In a foreword to the book, internationally acclaimed trumpeter Wynton Marsalis writes about one of his own performances at UMS: "After Ken delivers some gracious, inspiring, and welcoming words, the audience is warmed up; you are up over wires onto a battleground to play away the blues of everyday life for a group of strangers, who are soon to become ‘one’ in pursuit of an elusive, but palpable mutual happiness. It is the ritual recreation of an event as ancient as storytelling. That concert remembers and foretells for artist and audience alike, what has meaning to us and what it means to be us. How that audience looks and feels, how it listens and responds, and how it discerns and assesses, is the heart of the matter. And, that tells you all you really need to know about the substance of your presenter’s aspirations." 

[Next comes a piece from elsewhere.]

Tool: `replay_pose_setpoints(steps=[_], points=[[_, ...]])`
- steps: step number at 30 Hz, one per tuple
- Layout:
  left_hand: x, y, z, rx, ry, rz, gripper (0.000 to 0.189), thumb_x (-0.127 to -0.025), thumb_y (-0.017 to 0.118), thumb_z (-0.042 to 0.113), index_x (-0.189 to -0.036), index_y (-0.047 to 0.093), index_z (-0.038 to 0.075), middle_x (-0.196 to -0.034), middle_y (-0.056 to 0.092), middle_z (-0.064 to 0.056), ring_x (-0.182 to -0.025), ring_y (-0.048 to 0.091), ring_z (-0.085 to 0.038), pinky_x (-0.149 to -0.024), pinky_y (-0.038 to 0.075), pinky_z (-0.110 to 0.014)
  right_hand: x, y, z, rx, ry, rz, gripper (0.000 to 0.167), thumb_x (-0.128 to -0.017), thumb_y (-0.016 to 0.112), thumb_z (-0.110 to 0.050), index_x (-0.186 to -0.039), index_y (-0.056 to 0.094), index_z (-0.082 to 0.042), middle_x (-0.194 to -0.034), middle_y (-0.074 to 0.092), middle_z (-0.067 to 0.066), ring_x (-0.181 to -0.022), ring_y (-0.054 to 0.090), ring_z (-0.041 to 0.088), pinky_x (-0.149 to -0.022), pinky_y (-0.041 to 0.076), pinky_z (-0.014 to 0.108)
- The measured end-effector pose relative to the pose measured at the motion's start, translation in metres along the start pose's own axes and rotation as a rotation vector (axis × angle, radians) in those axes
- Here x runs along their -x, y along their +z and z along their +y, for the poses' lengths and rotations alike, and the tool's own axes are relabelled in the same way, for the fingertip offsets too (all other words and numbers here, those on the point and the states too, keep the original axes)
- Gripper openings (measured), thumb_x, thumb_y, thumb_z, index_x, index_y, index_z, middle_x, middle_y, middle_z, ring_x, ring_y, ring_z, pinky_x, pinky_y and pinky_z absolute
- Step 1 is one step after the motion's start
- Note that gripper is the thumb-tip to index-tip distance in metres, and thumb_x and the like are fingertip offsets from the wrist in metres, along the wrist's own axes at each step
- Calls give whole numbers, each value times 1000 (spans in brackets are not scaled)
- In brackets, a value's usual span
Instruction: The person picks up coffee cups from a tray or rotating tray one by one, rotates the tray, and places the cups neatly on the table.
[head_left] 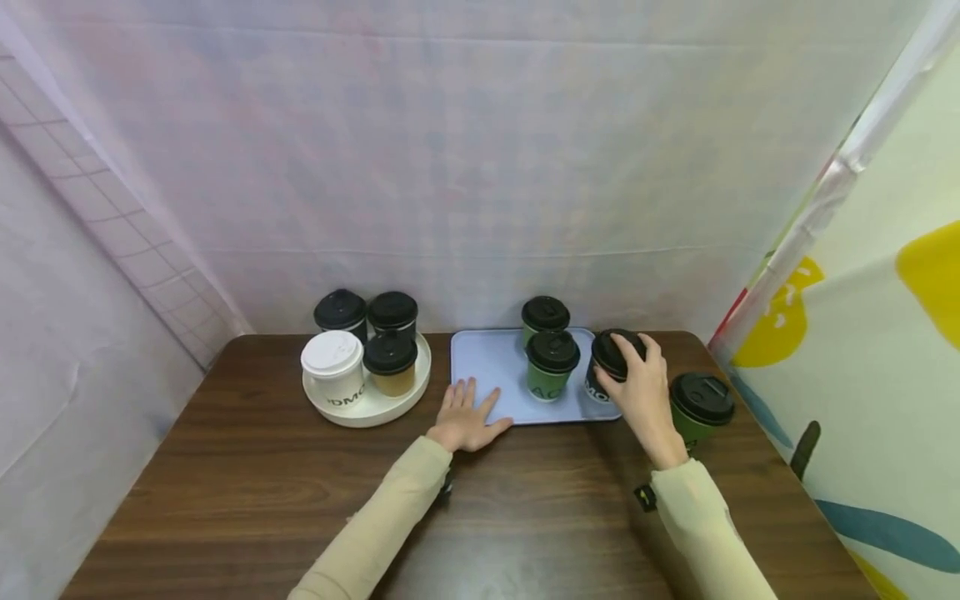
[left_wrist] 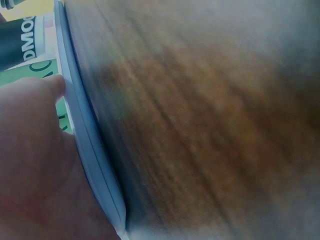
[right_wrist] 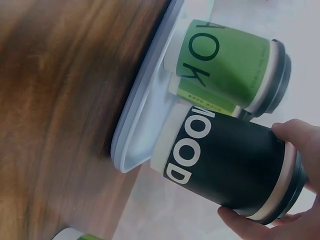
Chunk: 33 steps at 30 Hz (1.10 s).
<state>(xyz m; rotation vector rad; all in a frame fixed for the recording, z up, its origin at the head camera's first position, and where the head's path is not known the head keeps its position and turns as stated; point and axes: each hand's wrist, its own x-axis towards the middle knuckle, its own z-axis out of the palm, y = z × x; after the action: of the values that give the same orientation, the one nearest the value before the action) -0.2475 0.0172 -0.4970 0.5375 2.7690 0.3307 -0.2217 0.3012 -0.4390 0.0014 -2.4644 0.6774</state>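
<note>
My right hand (head_left: 643,392) grips a black paper coffee cup (right_wrist: 225,162) with white "MOOD" lettering, fingers and thumb around its black lid. This cup is at the right end of a pale blue rectangular tray (head_left: 483,354); I cannot tell whether its base touches. Beside it on the tray stand two green cups with black lids, one in front (head_left: 546,383) and one behind (head_left: 546,313). My left hand (head_left: 467,417) rests with spread fingers on the tray's front left part. In the left wrist view, its thumb lies against the tray rim (left_wrist: 82,120).
Left of the blue tray, a round white tray (head_left: 358,419) holds several lidded cups, among them a white cup (head_left: 333,375) and a brown cup (head_left: 393,383). A green cup (head_left: 693,425) stands right of my right hand. A pale curtain (head_left: 480,167) hangs behind the wooden table (head_left: 525,517).
</note>
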Motion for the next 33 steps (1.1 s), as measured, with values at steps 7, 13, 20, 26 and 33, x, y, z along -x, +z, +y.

Under Fischer’s leadership, UMS hosted numerous breakthrough performances, including the Vienna Philharmonic’s final tour with Leonard Bernstein, appearances by then relatively unknown opera singer Cecilia Bartoli, a multiyear partnership with the Royal Shakespeare Company, and artists as diverse as Yo-Yo Ma, Jawole Willa Jo Zollar, Elizabeth Streb, and Nusrat Fateh Ali Khan. Though peppered with colorful backstage stories of how these successes came to be, Everybody In, Nobody Out is neither a history of UMS nor just a memoir of Fischer’s significant accomplishments with the organization. Rather, it is a reflection on the power of the performing arts to engage and enrich communities—not by handing down cultural enrichment from on high, but by meeting communities where they live and helping them preserve cultural heritage, incubate talent, and find ways to make community voices heard.